Zan, ‘’sanma, tahmin etme, ihtimale göre hükmetme’’ gibi anlamlara gelir. Sü-i zan ve Hüsn-i zan olmak üzere iki türlü zan vardır.

Zan ihtimal’e, tahmine dayandığı için Kur’an-ı Kerim ve Hadis-i Şerifler bu konuya açıklık getirmektedir. Rabbimiz Ayet’i Kerime de;

‘’Ey iman edenler! Zannın birçoğundan sakının. Çünkü zannın bir kısmı günahtır. Birbirinizin kusurlarını ve mahremiyetlerini araştırmayın. Birbirinizin gıybetini yapmayın. Herhangi biriniz ölü kardeşinin etini yemekten hoşlanır mı? İşte bundan tiksindiniz! Allah’a karşı gelmekten sakının. Şüphesiz Allah tövbeyi çok kabul edendir, çok merhamet edendir.’’ buyurur. (Hucurat-12)

Bu ayette üç kötü huy ve alışkanlık ele alınmış, yasaklanma biçimi etkili bir biçimde ifade edilmiştir. Gerçek bilgi ve kanıta değil, tahmine dayalı hüküm (zan), insanların gizliliklerini araştırmak (tecessüs) ve insanları arkalarından çekiştirmek (gıybet).

Ayette, ‘’Zannın birçoğundan sakının.’’ Buyrulmasının sebebi de zannın bazılarının günah olduğu ifade edilmektedir. Demek ki, zannın hepsi günah değildir. Allah’a ve müminlere hüsn-i zanda bulunmak gereklidir. Diğer bir ayette;

‘’Bu iftirayı işittiğiniz zaman, iman eden erkek ve kadınlar, kendi (din kardeş)leri hakkında iyi zan besleyip de, ‘bu apaçık bir iftiradır’ deselerdi ya!’’ (Nur-12) buyrulduğu gibi, bir Kudsi Hadis’te de;

‘’Ben kulumun, bana zannı gibiyim.’’ Başka bir Hadis-i Şerifte de; ‘’Hüsn-i zan, imandandır.’’ buyrulmuştur.

Delillerle kesin bir bilgiye sahip olmadan, başkası hakkında hüküm vermek doğru değildir. 

İnsanların yaptığı davranışların içyüzü hakkında net bir bilgi olmadığında, sırf zanna dayalı olarak mana vermek, su-i zanna sebep olabilir. 

İnsanların görünen bir davranışından yola çıkarak, kişinin niyet ve maksadını bilmeden hüküm vermek haksızlıktır.

Suç işleyip yakalanan bir insana bile hâkim, bütün delilleri topladıktan sonra maksadını sormaktadır.
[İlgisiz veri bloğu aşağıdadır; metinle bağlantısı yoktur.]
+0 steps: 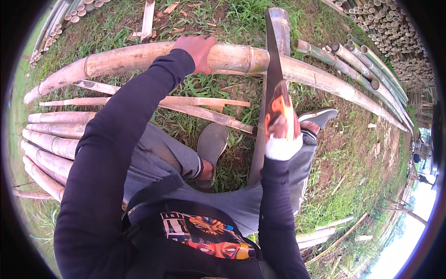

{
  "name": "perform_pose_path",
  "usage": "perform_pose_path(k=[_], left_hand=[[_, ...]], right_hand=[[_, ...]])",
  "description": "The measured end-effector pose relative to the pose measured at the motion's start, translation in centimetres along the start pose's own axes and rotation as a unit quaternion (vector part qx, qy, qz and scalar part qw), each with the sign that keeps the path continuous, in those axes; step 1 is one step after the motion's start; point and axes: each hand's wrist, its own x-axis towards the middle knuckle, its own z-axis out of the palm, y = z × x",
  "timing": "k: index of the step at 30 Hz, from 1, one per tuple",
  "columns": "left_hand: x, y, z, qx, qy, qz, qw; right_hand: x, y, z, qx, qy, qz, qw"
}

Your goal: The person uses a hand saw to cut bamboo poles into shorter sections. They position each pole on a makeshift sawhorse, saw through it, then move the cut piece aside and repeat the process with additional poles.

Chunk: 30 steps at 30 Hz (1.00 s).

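Note:
A thick bamboo pole lies crosswise in front of me and looks curved in this wide view. My left hand grips it from above, left of a node ring. In my right hand, with white cloth around the wrist, is a handsaw with an orange handle. Its dark blade stands across the pole just right of that node, touching or very near it; the depth of any cut does not show. A second bamboo piece runs underneath, away from me, beneath the crossing.
Split bamboo strips lie on the grass between the pole and my shoes. Several thick poles are at my left. More cut poles lie at the right, before a large stack of bamboo at the far right.

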Motion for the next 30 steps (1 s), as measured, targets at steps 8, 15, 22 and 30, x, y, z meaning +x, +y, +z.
perform_pose_path(k=[8, 15, 22, 30], left_hand=[[-0.3, 0.0, -0.6, -0.009, -0.002, 0.001, 1.0], [0.5, -0.7, 1.3, 0.001, 0.054, 0.023, 0.998], [-0.1, -0.1, 0.0, 0.009, 0.034, 0.012, 0.999], [0.3, -0.6, 0.8, 0.002, 0.045, 0.024, 0.999]], right_hand=[[-2.9, -0.7, -2.3, 0.015, -0.01, 0.06, 0.998], [-10.0, -3.4, -5.8, -0.066, -0.035, 0.013, 0.997], [4.6, 1.9, 1.7, 0.104, 0.012, 0.057, 0.993], [-13.8, -4.4, -8.0, -0.081, -0.001, 0.078, 0.994]])
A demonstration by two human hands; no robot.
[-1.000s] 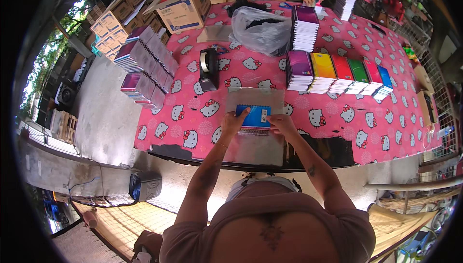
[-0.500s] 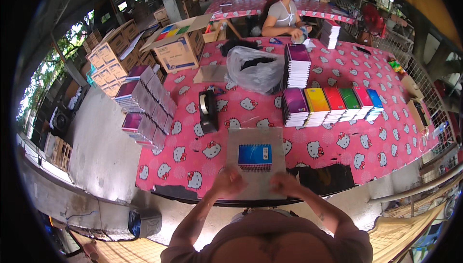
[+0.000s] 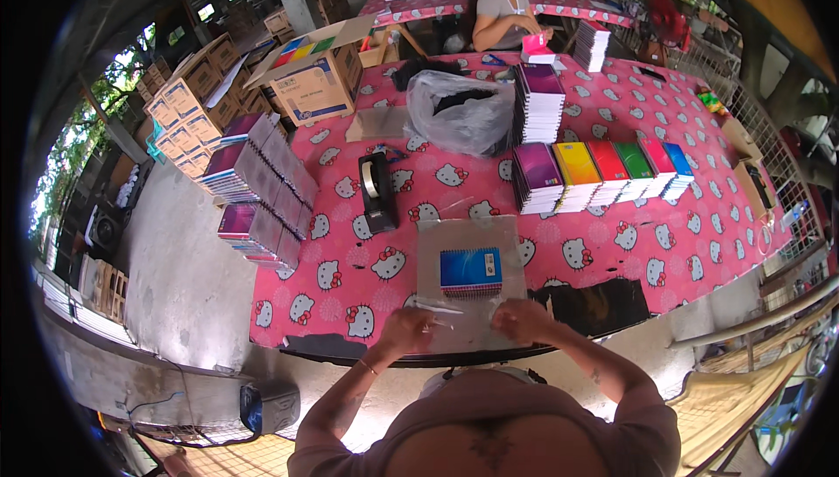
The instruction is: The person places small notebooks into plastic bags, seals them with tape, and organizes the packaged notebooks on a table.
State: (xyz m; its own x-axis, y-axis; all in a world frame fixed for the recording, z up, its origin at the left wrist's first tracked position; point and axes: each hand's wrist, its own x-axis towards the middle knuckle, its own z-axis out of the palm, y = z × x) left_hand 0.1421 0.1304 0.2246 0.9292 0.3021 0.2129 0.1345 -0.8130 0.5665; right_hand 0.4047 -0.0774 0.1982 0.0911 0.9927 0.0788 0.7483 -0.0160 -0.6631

Niçin bu fiili işledin? Acaba kaza mı oldu, müteammiden mi suç işledi? Gibi soruların cevabını bulmaya çalışır.

Günümüzde insanlarımızın birçoğunda (birbirlerine olan bağları zayıf olduğu için) en ufak bir davranışta zannın devreye girmesiyle ipler kopmaktadır. Aralarındaki bağlar, güven duyguları sarsılmaktadır.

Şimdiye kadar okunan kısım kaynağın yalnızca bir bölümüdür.